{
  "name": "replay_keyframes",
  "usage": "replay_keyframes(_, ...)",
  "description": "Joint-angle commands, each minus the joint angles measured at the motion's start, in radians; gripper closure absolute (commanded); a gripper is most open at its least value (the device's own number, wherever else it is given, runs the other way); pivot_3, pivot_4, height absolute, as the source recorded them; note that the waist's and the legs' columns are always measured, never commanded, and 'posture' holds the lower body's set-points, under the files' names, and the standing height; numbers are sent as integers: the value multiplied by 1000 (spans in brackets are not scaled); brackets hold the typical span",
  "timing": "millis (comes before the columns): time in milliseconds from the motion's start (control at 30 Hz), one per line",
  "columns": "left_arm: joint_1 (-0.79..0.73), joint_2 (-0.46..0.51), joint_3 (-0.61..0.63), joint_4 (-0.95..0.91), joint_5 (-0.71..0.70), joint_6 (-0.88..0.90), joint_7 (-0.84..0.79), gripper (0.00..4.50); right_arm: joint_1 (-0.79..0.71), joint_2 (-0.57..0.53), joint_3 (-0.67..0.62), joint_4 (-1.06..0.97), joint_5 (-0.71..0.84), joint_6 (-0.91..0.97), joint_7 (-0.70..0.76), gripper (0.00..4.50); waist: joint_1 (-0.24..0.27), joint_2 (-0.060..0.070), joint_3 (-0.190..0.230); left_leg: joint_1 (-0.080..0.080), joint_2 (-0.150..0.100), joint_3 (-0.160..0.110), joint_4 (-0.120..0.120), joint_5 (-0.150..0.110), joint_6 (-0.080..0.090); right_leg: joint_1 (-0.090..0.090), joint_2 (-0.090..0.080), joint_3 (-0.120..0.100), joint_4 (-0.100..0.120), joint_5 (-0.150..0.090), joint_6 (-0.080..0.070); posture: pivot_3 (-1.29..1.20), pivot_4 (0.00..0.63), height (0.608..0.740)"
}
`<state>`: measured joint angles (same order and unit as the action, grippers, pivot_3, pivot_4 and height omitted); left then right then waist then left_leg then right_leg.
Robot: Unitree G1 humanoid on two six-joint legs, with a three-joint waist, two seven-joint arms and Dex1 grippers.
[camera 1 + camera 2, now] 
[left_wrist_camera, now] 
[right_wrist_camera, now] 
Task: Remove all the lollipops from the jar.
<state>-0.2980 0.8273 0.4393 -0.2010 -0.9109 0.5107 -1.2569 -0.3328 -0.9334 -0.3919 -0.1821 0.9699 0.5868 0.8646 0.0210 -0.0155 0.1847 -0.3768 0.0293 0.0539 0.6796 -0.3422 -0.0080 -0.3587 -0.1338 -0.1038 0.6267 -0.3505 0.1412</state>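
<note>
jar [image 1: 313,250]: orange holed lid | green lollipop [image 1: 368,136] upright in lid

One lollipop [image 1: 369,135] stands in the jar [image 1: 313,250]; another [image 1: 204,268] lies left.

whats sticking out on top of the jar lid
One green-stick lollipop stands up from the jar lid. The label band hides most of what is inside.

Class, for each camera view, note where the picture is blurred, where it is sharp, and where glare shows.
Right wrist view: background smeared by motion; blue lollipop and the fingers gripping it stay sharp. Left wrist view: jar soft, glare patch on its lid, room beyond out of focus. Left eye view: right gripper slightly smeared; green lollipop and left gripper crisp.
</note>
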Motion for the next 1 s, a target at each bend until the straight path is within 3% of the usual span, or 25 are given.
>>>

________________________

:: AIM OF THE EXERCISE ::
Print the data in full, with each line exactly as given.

:: PROBLEM SOLUTION ::
{
  "name": "replay_keyframes",
  "usage": "replay_keyframes(_, ...)",
  "description": "Joint-angle commands, each minus the joint angles measured at the motion's start, in radians; gripper closure absolute (commanded); a gripper is most open at its least value (the device's own number, wherever else it is given, runs the other way); pivot_3, pivot_4, height absolute, as the source recorded them; note that the waist's and the legs' columns are always measured, never commanded, and 'posture' holds the lower body's set-points, under the files' names, and the standing height; numbers are sent as integers: the value multiplied by 1000 (spans in brackets are not scaled); brackets hold the typical span",
  "timing": "millis (comes before the columns): time in milliseconds from the motion's start (control at 30 Hz), one per line",
  "columns": "left_arm: joint_1 (-0.79..0.73), joint_2 (-0.46..0.51), joint_3 (-0.61..0.63), joint_4 (-0.95..0.91), joint_5 (-0.71..0.70), joint_6 (-0.88..0.90), joint_7 (-0.84..0.79), gripper (0.00..4.50); right_arm: joint_1 (-0.79..0.71), joint_2 (-0.57..0.53), joint_3 (-0.67..0.62), joint_4 (-1.06..0.97), joint_5 (-0.71..0.84), joint_6 (-0.91..0.97), joint_7 (-0.70..0.76), gripper (0.00..4.50); waist: joint_1 (-0.24..0.27), joint_2 (-0.060..0.070), joint_3 (-0.190..0.230); left_leg: joint_1 (-0.080..0.080), joint_2 (-0.150..0.100), joint_3 (-0.160..0.110), joint_4 (-0.120..0.120), joint_5 (-0.150..0.110), joint_6 (-0.080..0.090); right_leg: joint_1 (-0.090..0.090), joint_2 (-0.090..0.080), joint_3 (-0.120..0.100), joint_4 (-0.100..0.120), joint_5 (-0.150..0.090), joint_6 (-0.080..0.070); posture: pivot_3 (-1.29..1.20), pivot_4 (0.00..0.63), height (0.608..0.740)"
}
`<state>`: measured joint angles (same order and unit as the action, grippers, pivot_3, pivot_4 and height omitted); left then right then waist then left_leg then right_leg.
Robot: Unitree G1 humanoid on two six-joint legs, with a three-joint waist, two seven-joint arms and Dex1 grippers.
[camera 1 + camera 2, now] 
[left_wrist_camera, now] 
[right_wrist_camera, now] 
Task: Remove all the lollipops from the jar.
<state>-0.2980 0.8273 0.4393 -0.2010 -0.9109 0.5107 -1.2569 -0.3328 -0.9334 -0.3919 -0.1821 0.9699 0.5868 0.8646 0.0210 -0.0155 0.1847 -0.3768 0.0293 0.0539 0.6796 -0.3422 -0.0080 -0.3587 -0.1338 -0.1038 0.6267 -0.3505 0.1412</state>
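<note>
jar [image 1: 313,250]: orange holed lid | green lollipop [image 1: 368,136] upright in lid

One lollipop [image 1: 369,135] stands in the jar [image 1: 313,250]; another [image 1: 204,268] lies left.

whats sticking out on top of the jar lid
One green-stick lollipop stands up from the jar lid. The label band hides most of what is inside.

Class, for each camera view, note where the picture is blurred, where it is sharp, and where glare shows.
Right wrist view: background smeared by motion; blue lollipop and the fingers gripping it stay sharp. Left wrist view: jar soft, glare patch on its lid, room beyond out of focus. Left eye view: right gripper slightly smeared; green lollipop and left gripper crisp.
</note>
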Motion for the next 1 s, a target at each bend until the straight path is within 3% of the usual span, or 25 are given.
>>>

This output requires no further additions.